Please give back only the lines below from the one containing "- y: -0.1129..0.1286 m" to the one containing "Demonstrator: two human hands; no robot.", each repeated word for word, both ends included.

> [Information provided]:
________________

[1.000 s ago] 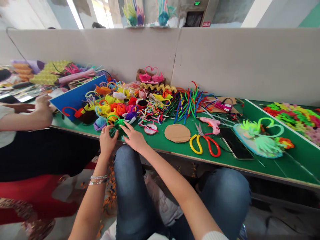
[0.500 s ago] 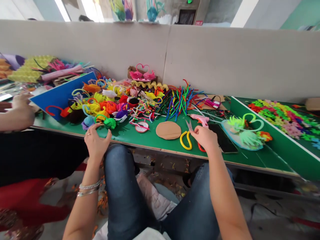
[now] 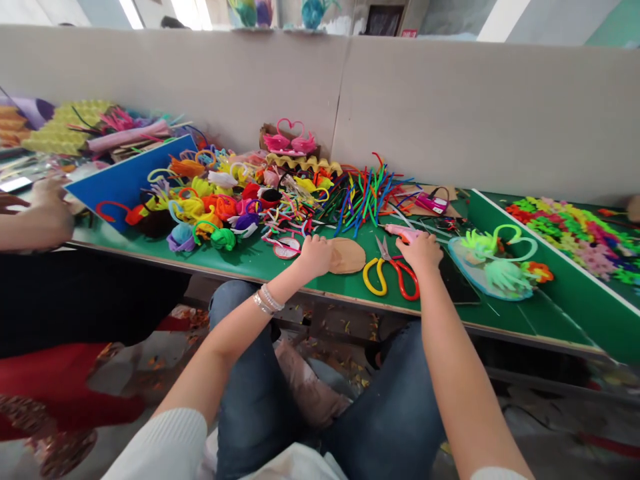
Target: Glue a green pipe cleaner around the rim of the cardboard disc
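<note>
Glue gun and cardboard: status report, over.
Right hand on glue gun. Left hand at left end of cardboard, grip unclear. Scissors lie between cardboard and right hand.

No word, brand or number can be read with certainty. In the background, to the right of a dark doorway, there is a small rectangular red sign which bears whitish characters, but they are too small and blurred for reading. On the green table, a shiny magenta object with a black loop carries a small white label; its print is also too small. The round white disc with a red rim shows faint marks, and whether these are letters, I cannot tell.
</note>
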`<act>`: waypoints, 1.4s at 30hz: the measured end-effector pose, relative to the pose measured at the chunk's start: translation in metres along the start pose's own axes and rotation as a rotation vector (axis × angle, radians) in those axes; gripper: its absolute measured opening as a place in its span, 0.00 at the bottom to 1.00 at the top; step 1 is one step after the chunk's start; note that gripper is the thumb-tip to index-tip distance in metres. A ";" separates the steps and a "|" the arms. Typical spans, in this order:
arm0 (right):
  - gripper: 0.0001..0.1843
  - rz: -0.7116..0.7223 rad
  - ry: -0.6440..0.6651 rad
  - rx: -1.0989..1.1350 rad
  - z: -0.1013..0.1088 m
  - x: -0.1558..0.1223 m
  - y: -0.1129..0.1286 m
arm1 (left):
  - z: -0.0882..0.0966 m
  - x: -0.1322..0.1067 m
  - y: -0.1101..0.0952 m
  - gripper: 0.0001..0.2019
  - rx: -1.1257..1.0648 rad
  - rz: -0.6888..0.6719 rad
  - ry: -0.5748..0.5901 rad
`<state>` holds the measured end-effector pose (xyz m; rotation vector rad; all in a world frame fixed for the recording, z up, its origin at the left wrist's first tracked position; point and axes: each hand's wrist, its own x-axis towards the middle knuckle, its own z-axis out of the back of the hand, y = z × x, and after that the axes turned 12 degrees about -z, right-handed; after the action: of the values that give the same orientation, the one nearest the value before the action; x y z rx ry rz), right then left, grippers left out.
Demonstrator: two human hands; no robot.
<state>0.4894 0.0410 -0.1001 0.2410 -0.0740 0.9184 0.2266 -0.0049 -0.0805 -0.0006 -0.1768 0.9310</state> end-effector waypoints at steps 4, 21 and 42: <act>0.35 -0.025 0.033 0.052 -0.001 -0.001 0.003 | -0.020 0.007 0.007 0.31 0.018 0.028 -0.080; 0.26 -0.083 -0.080 0.165 0.022 -0.010 -0.008 | -0.022 -0.008 0.039 0.44 0.026 -0.006 -0.105; 0.28 0.235 -0.132 0.708 0.036 -0.041 0.006 | -0.015 -0.033 0.040 0.42 -0.106 -0.120 -0.052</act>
<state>0.4616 0.0042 -0.0711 0.9667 0.1082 1.1380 0.1776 -0.0063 -0.1029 -0.0628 -0.2716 0.8016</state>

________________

> [Result of this exercise]:
  - y: -0.1129..0.1286 m
arm1 (left):
  - z: -0.0882..0.0966 m
  - x: -0.1322..0.1067 m
  - y: -0.1101..0.0952 m
  - gripper: 0.0001..0.2019
  - rx: -1.1257..1.0648 rad
  - rz: -0.6888..0.6719 rad
  - ry: -0.5748..0.5901 rad
`<state>` holds the measured end-effector pose (xyz m; rotation vector rad; all in a world frame fixed for the recording, z up, its origin at the left wrist's first tracked position; point and axes: each hand's wrist, its own x-axis towards the middle knuckle, its own z-axis out of the back of the hand, y = z × x, and after that the axes turned 12 degrees about -z, right-handed; after the action: of the values that give the same orientation, the one nearest the value before the action; x y z rx ry rz), right then left, grippers left out.
Demonstrator: two human hands; no robot.

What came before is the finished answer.